I don't see how convention business really contributes to a city's core identity and purpose. If all goes well it can be a cash cow, but in many cases it's a cash drain. I recently read a very good analysis discussing all the hidden costs of hosting conventions, and the tricks that are used to pump up estimates of what conventions bring to cities. I don't recall the source, however.

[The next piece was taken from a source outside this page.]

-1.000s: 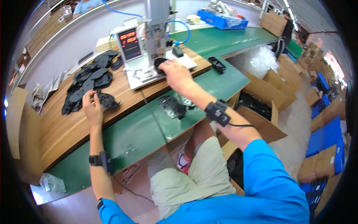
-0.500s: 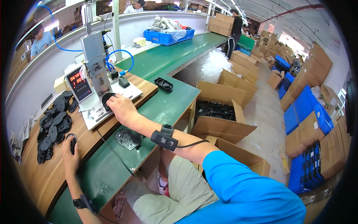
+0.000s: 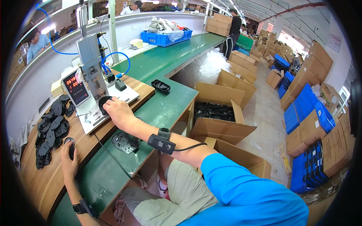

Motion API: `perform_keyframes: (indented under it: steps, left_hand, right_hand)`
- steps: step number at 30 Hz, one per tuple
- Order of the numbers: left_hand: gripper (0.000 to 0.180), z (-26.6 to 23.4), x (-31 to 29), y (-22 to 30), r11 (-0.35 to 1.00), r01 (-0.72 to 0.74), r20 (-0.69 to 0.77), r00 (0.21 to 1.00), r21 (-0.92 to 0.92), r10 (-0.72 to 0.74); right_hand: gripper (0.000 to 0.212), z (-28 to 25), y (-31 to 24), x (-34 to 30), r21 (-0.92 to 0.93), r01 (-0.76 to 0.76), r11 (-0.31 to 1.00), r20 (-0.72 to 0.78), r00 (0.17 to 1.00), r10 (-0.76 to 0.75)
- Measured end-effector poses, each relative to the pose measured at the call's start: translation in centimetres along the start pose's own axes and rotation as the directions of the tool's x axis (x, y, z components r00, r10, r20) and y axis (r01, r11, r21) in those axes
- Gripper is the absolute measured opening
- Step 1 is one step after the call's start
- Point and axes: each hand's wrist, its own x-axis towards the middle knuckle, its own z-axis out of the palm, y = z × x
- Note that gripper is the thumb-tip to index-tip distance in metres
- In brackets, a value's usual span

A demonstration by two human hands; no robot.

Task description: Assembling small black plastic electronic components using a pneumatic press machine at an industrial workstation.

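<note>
Right hand (image 3: 120, 114) half-curled, fingertips gripping a black oval shell (image 3: 103, 106) at the foot of the bench press (image 3: 89, 51) (its display (image 3: 76, 89) lit red). Left hand (image 3: 69, 162) loosely cupped round a second black oval piece (image 3: 71, 150) over the wooden board (image 3: 57, 179), near heaped black parts (image 3: 51, 130).

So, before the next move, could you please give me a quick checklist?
1. Right-hand grip on the black piece at the press: ok, fingertips on it.
2. That piece seated squarely: cannot tell, partly covered.
3. Right fingers clear of the press: not ok, they look very near it.
4. Left-hand grip on an oval piece: ok, held.
5. Display lit: ok, red digits showing.
6. Pile of dark pieces near the left hand: ok, on the wooden board.
</note>
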Motion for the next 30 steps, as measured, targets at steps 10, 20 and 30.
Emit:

SXSW is pretty unique in its ability to truly add to what makes Austin Austin, but most conventions bring a crowd of folks who aren't interested in the host city and will mostly spend their money on chain hotels, chain restaurants, and strip clubs. I've been a convention-goer a few times, and we were a dull lot who didn't contribute anything to the vitality and ambiance of our host cities. And, FTR, none of us visited strip clubs. That's just something that I've heard is a "thing" with many conventions, especially the national political party conventions. Gotta love our politicians... not.
I think there're some worthwhile caveats for convention center updates/rebuilds/etc on a generalized level, but at the same time I also believe the value proposition is highly specific to the market in which it's being considered. I've worked within several mid-size convention packages in my career and I have to say Austin's in an amazing place right now. We're one of the hottest destinations in the country, and all of our major metrics (ADR, RevPar, Occupancy) track that. It's pretty much us and Nashville and Portland for places that people want to visit and meet in.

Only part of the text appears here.